- Work to complete -
Reproduce every entry precisely as written.

%%

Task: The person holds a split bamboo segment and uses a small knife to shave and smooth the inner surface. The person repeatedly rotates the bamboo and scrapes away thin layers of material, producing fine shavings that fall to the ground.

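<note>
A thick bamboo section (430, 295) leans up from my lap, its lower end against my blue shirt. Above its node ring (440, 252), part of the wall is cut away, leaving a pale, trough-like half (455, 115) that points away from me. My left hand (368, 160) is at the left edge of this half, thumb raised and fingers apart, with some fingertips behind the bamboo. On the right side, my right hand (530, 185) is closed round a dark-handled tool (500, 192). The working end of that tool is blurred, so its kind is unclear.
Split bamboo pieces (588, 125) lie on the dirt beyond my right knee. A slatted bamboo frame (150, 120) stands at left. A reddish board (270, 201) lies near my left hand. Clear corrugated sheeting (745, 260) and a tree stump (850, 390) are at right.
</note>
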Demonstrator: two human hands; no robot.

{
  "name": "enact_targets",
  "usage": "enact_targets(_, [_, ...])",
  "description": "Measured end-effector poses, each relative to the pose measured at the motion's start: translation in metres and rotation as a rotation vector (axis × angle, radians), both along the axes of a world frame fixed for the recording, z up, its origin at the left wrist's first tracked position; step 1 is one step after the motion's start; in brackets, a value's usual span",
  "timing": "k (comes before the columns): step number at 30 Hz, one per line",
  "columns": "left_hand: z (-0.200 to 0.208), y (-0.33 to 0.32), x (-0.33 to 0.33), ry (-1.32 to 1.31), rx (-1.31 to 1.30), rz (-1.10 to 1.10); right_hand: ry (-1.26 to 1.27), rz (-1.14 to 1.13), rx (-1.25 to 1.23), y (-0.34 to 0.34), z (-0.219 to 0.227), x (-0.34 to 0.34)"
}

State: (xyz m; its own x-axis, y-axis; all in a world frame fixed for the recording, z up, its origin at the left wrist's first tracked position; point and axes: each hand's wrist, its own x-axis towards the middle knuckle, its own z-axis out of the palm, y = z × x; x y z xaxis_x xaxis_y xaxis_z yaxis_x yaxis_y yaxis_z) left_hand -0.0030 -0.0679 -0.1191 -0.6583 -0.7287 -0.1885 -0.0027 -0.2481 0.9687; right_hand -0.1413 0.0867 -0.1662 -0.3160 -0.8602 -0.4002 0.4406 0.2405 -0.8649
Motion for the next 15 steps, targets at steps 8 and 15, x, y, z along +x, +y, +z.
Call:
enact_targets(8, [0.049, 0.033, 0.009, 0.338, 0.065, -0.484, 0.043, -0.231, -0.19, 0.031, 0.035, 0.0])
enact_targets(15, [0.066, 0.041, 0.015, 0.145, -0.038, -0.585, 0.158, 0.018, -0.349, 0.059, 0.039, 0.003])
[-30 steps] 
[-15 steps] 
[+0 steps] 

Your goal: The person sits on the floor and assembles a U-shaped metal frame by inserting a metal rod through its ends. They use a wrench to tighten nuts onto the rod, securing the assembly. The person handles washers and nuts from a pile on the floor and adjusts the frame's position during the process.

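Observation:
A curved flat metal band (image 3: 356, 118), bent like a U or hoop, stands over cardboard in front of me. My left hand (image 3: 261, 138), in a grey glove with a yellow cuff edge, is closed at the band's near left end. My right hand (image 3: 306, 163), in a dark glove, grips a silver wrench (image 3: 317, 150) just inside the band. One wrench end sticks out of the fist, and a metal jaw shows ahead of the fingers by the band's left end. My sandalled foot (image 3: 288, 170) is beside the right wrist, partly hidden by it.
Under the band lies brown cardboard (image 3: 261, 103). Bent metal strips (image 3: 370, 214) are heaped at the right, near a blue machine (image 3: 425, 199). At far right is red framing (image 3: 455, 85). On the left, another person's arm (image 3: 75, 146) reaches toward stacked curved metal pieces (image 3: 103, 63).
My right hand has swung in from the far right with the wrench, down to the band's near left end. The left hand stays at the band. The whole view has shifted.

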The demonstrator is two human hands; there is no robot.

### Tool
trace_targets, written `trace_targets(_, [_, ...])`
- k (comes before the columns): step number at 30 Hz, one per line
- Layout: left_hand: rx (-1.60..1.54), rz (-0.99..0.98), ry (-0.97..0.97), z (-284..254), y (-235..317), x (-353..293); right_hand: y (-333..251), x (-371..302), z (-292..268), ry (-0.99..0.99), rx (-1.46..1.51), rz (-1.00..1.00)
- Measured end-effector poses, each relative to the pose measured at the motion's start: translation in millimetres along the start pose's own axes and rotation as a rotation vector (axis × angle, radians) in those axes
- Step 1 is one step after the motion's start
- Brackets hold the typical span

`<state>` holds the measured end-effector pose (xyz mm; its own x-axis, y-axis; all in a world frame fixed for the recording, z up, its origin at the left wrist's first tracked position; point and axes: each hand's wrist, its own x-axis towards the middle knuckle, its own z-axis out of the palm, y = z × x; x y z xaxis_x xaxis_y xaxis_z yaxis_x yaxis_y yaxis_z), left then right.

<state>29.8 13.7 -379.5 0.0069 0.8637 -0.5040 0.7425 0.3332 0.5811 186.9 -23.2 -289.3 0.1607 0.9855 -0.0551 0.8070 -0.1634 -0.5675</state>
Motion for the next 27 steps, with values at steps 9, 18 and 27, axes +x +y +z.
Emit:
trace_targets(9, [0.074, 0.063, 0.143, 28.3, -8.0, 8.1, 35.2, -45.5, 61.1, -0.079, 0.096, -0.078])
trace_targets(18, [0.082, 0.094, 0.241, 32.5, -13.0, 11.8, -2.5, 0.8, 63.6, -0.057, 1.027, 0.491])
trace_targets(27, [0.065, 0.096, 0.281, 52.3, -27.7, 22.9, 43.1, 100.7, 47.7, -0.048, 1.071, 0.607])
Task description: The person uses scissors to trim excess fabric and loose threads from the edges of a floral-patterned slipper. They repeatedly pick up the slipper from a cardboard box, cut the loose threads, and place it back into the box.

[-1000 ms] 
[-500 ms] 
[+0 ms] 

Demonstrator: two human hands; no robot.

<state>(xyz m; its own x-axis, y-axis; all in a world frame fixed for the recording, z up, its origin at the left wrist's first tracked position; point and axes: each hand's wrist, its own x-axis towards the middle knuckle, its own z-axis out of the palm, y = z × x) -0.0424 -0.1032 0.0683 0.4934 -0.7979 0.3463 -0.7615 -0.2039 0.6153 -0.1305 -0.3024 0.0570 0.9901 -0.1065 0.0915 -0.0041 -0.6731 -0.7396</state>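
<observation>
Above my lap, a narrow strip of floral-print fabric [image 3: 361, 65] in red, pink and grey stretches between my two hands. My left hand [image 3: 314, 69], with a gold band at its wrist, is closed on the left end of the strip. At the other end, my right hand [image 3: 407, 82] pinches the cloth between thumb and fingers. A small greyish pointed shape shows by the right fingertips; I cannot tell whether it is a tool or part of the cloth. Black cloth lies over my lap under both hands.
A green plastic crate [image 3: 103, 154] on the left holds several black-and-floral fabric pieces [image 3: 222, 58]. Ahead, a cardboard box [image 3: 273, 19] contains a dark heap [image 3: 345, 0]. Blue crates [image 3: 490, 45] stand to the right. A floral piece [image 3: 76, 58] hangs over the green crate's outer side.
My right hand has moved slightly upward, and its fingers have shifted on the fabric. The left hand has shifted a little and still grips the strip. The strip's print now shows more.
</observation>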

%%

- Answer space -
Task: The person holds a split bamboo segment and uses a small knife to shave and smooth the inner surface. The person repeatedly rotates the bamboo and scrapes away thin layers of material, producing fine shavings that fall to the ground.

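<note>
A thick bamboo section (430, 295) leans up from my lap, its lower end against my blue shirt. Above its node ring (440, 252), part of the wall is cut away, leaving a pale, trough-like half (455, 115) that points away from me. My left hand (368, 160) is at the left edge of this half, thumb raised and fingers apart, with some fingertips behind the bamboo. On the right side, my right hand (530, 185) is closed round a dark-handled tool (500, 192). The working end of that tool is blurred, so its kind is unclear.
Split bamboo pieces (588, 125) lie on the dirt beyond my right knee. A slatted bamboo frame (150, 120) stands at left. A reddish board (270, 201) lies near my left hand. Clear corrugated sheeting (745, 260) and a tree stump (850, 390) are at right.
</note>
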Demonstrator: two human hands; no robot.

{
  "name": "enact_targets",
  "usage": "enact_targets(_, [_, ...])",
  "description": "Measured end-effector poses, each relative to the pose measured at the motion's start: translation in metres and rotation as a rotation vector (axis × angle, radians), both along the axes of a world frame fixed for the recording, z up, its origin at the left wrist's first tracked position; step 1 is one step after the motion's start; in brackets, a value's usual span",
  "timing": "k (comes before the columns): step number at 30 Hz, one per line",
  "columns": "left_hand: z (-0.200 to 0.208), y (-0.33 to 0.32), x (-0.33 to 0.33), ry (-1.32 to 1.31), rx (-1.31 to 1.30), rz (-1.10 to 1.10); right_hand: ry (-1.26 to 1.27), rz (-1.14 to 1.13), rx (-1.25 to 1.23), y (-0.34 to 0.34), z (-0.219 to 0.227), x (-0.34 to 0.34)"
}

State: (xyz m; its own x-axis, y-axis; all in a world frame fixed for the recording, z up, its origin at the left wrist's first tracked position; point and axes: each hand's wrist, its own x-axis towards the middle knuckle, its own z-axis out of the palm, y = z × x; x y z xaxis_x xaxis_y xaxis_z yaxis_x yaxis_y yaxis_z) left_hand -0.0030 -0.0679 -0.1191 -0.6583 -0.7287 -0.1885 -0.0027 -0.2481 0.9687; right_hand -0.1413 0.0867 -0.1662 -0.3160 -0.8602 -0.4002 0.4406 0.2405 -0.8649
Motion for the next 15 steps, targets at steps 8 and 15, x, y, z along +x, +y, +z.
Call:
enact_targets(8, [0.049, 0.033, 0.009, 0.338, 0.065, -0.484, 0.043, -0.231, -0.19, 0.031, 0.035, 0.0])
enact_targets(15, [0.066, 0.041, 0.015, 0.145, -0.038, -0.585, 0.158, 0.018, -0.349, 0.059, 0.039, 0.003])
[-30 steps] 
[-15 steps] 
[+0 steps] 

Your goal: The person sits on the floor and assembles a U-shaped metal frame by inserting a metal rod through its ends. They use a wrench to tighten nuts onto the rod, securing the assembly. The person handles washers and nuts from a pile on the floor and adjusts the frame's position during the process.

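Observation:
A curved flat metal band (image 3: 356, 118), bent like a U or hoop, stands over cardboard in front of me. My left hand (image 3: 261, 138), in a grey glove with a yellow cuff edge, is closed at the band's near left end. My right hand (image 3: 306, 163), in a dark glove, grips a silver wrench (image 3: 317, 150) just inside the band. One wrench end sticks out of the fist, and a metal jaw shows ahead of the fingers by the band's left end. My sandalled foot (image 3: 288, 170) is beside the right wrist, partly hidden by it.
Under the band lies brown cardboard (image 3: 261, 103). Bent metal strips (image 3: 370, 214) are heaped at the right, near a blue machine (image 3: 425, 199). At far right is red framing (image 3: 455, 85). On the left, another person's arm (image 3: 75, 146) reaches toward stacked curved metal pieces (image 3: 103, 63).
My right hand has swung in from the far right with the wrench, down to the band's near left end. The left hand stays at the band. The whole view has shifted.
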
The demonstrator is two human hands; there is no robot.

### Tool
trace_targets, written `trace_targets(_, [_, ...])`
- k (comes before the columns): step number at 30 Hz, one per line
- Layout: left_hand: rx (-1.60..1.54), rz (-0.99..0.98), ry (-0.97..0.97), z (-284..254), y (-235..317), x (-353..293); right_hand: y (-333..251), x (-371..302), z (-292..268), ry (-0.99..0.99), rx (-1.46..1.51), rz (-1.00..1.00)
- Measured end-effector poses, each relative to the pose measured at the motion's start: translation in millimetres along the start pose's own axes and rotation as a rotation vector (axis × angle, radians) in those axes
- Step 1 is one step after the motion's start
- Brackets hold the typical span

`<state>` holds the measured end-effector pose (xyz mm; its own x-axis, y-axis; all in a world frame fixed for the recording, z up, its origin at the left wrist's first tracked position; point and axes: each hand's wrist, its own x-axis towards the middle knuckle, its own z-axis out of the palm, y = z × x; x y z xaxis_x xaxis_y xaxis_z yaxis_x yaxis_y yaxis_z), left then right.

<state>29.8 13.7 -379.5 0.0069 0.8637 -0.5040 0.7425 0.3332 0.5811 186.9 -23.2 -289.3 0.1607 0.9855 -0.0551 0.8070 -0.1634 -0.5675</state>
Motion for the next 27 steps, with values at steps 9, 18 and 27, axes +x +y +z.
Emit:
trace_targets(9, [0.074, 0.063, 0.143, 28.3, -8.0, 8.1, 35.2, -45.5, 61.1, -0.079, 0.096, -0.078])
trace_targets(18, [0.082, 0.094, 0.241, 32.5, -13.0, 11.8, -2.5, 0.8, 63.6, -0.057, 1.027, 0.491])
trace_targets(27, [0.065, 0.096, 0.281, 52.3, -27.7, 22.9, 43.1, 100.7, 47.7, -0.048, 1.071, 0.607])
Task description: The person uses scissors to trim excess fabric and loose threads from the edges of a floral-patterned slipper. They repeatedly pick up the slipper from a cardboard box, cut the loose threads, and place it back into the box.

[-1000 ms] 
[-500 ms] 
[+0 ms] 

Demonstrator: two human hands; no robot.

<state>(xyz m; its own x-axis, y-axis; all in a world frame fixed for the recording, z up, its origin at the left wrist's first tracked position; point and axes: each hand's wrist, its own x-axis towards the middle knuckle, its own z-axis out of the palm, y = z × x) -0.0424 -0.1032 0.0683 0.4934 -0.7979 0.3463 -0.7615 -0.2039 0.6153 -0.1305 -0.3024 0.0570 0.9901 -0.1065 0.0915 -0.0041 -0.6731 -0.7396</state>
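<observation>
Above my lap, a narrow strip of floral-print fabric [image 3: 361, 65] in red, pink and grey stretches between my two hands. My left hand [image 3: 314, 69], with a gold band at its wrist, is closed on the left end of the strip. At the other end, my right hand [image 3: 407, 82] pinches the cloth between thumb and fingers. A small greyish pointed shape shows by the right fingertips; I cannot tell whether it is a tool or part of the cloth. Black cloth lies over my lap under both hands.
A green plastic crate [image 3: 103, 154] on the left holds several black-and-floral fabric pieces [image 3: 222, 58]. Ahead, a cardboard box [image 3: 273, 19] contains a dark heap [image 3: 345, 0]. Blue crates [image 3: 490, 45] stand to the right. A floral piece [image 3: 76, 58] hangs over the green crate's outer side.
My right hand has moved slightly upward, and its fingers have shifted on the fabric. The left hand has shifted a little and still grips the strip. The strip's print now shows more.
</observation>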

That is the entire output.